7 And shall not God avenge his own elect, which cry day and night unto him, though he bear long with them?

Jesus’s teaching on prayer can be summarized by considering that:

  1. Even people of ambiguous good will and even questionable ethics will help you if you pester them enough and
  2. God is more clearly good than such a person, so you can petition him confident that he will take care of you.

Jesus also discusses prayer via a parable in Luke 11:5-8. Beginning at verse 5,

5 And he said unto them, Which of you shall have a friend, and shall go unto him at midnight, and say unto him, Friend, lend me three loaves;
6 For a friend of mine in his journey is come to me, and I have nothing to set before him?
7 And he from within shall answer and say, Trouble me not: the door is now shut, and my children are with me in bed; I cannot rise and give thee.
8 I say unto you, Though he will not rise and give him, because he is his friend, yet because of his importunity he will rise and give him as many as he needeth.

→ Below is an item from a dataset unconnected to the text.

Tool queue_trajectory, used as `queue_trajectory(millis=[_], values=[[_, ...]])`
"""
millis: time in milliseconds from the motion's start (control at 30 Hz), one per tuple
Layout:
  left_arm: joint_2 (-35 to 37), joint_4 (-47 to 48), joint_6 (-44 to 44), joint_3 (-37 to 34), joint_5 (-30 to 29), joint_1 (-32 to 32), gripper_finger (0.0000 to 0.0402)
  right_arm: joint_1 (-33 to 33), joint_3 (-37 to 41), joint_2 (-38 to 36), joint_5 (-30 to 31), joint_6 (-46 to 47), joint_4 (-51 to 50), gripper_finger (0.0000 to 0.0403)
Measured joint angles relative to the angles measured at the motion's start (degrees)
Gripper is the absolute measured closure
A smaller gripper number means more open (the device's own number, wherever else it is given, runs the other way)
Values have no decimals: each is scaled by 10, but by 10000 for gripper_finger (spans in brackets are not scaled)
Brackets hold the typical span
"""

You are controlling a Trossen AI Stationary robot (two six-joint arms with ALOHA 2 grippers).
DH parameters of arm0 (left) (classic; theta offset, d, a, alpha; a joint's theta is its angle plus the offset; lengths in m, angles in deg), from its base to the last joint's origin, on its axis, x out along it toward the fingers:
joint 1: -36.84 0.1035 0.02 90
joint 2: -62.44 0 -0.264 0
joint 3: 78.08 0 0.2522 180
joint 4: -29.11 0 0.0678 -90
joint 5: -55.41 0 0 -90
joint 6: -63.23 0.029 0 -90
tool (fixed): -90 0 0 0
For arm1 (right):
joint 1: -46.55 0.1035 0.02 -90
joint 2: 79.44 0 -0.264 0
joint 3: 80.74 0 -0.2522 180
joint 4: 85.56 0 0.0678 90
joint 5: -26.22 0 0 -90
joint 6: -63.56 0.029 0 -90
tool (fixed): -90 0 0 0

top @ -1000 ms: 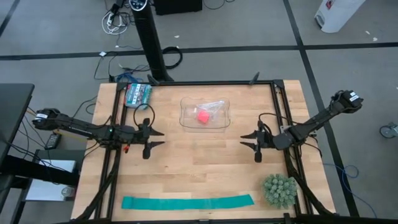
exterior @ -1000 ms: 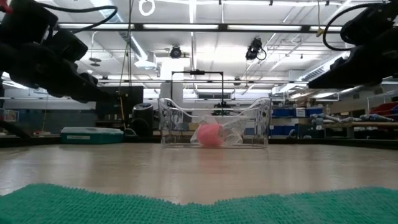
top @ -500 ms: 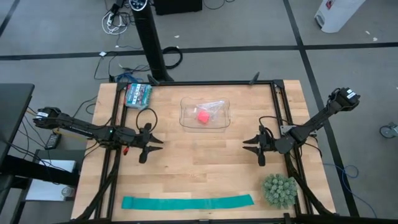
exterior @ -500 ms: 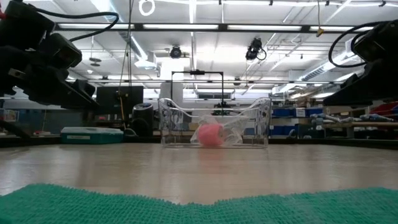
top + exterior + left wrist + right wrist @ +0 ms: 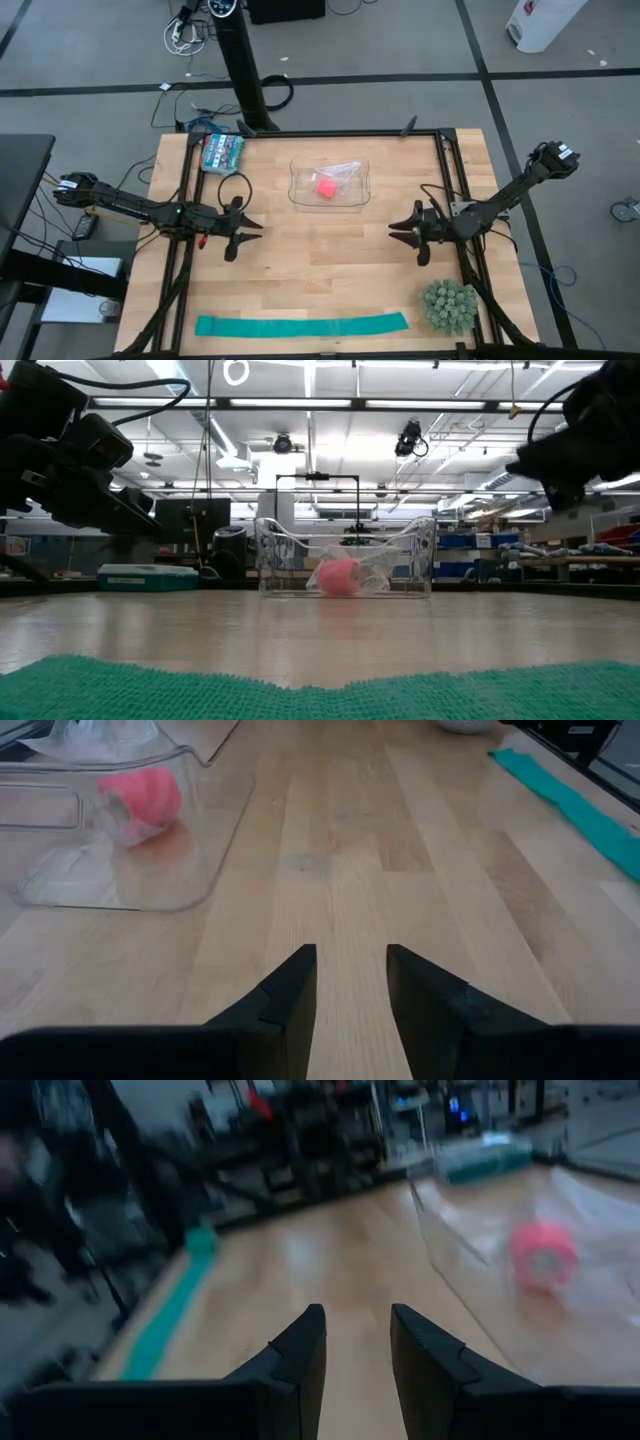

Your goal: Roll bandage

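Note:
The bandage (image 5: 327,187) is a small pink-red roll lying on the floor of a clear plastic container (image 5: 298,195) at the table's far middle. It also shows in the low view as the bandage (image 5: 338,575) and in both wrist views (image 5: 140,798) (image 5: 543,1252). My left gripper (image 5: 256,233) hovers over the left side of the table, open, pointing toward the middle. My right gripper (image 5: 397,232) hovers at the right side, open, facing it. Neither has anything between its fingers (image 5: 295,985) (image 5: 303,1350).
A teal-green strip (image 5: 300,325) lies flat along the near edge. A green spiky ball (image 5: 449,307) sits at the near right corner. A teal-and-white packet (image 5: 221,152) lies at the far left corner. Bare wood stretches between the two grippers.
My left gripper's fingers have drawn closer together but remain apart, and the arm has stayed where it was. My right gripper has rolled at the wrist and tipped upward, staying near the table's right side. The bandage has not moved.

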Motion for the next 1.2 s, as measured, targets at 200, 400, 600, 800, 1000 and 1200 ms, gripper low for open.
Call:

Once again the heart of Jesus teaching on prayer is:

Jesus’s teaching on prayer can be summarized by considering that:

  1. Even a person of ambiguous good will will help you if you pester them enough and
  2. God has more good will than such a person, so you can petition him confident that he will supply your needs, but once again you need to be persistent.

Humorously though, the analogy here isn’t one of “Who would fail to lend bread to their friend?” This is no appeal to the wokeness or charity of the human heart.

It is instead a question of who would fail to lend bread to _that_ friend…

You know, the one that won’t take no for an answer and just keeps asking and you are worried he’s going to wake the kids with all the noise he is making.

The heart of Jesus’s teaching on prayer is that if you annoy a normal person enough with your cries, they will help you. God is even better than a normal person, because unlike so many of us he is interested in having his sun shine on and his rain reach both the just and the unjust so that all can be blessed and benefited to the extent that they can be. If God is so motivated by love as all this, and He is, He will hear and answer our prayers.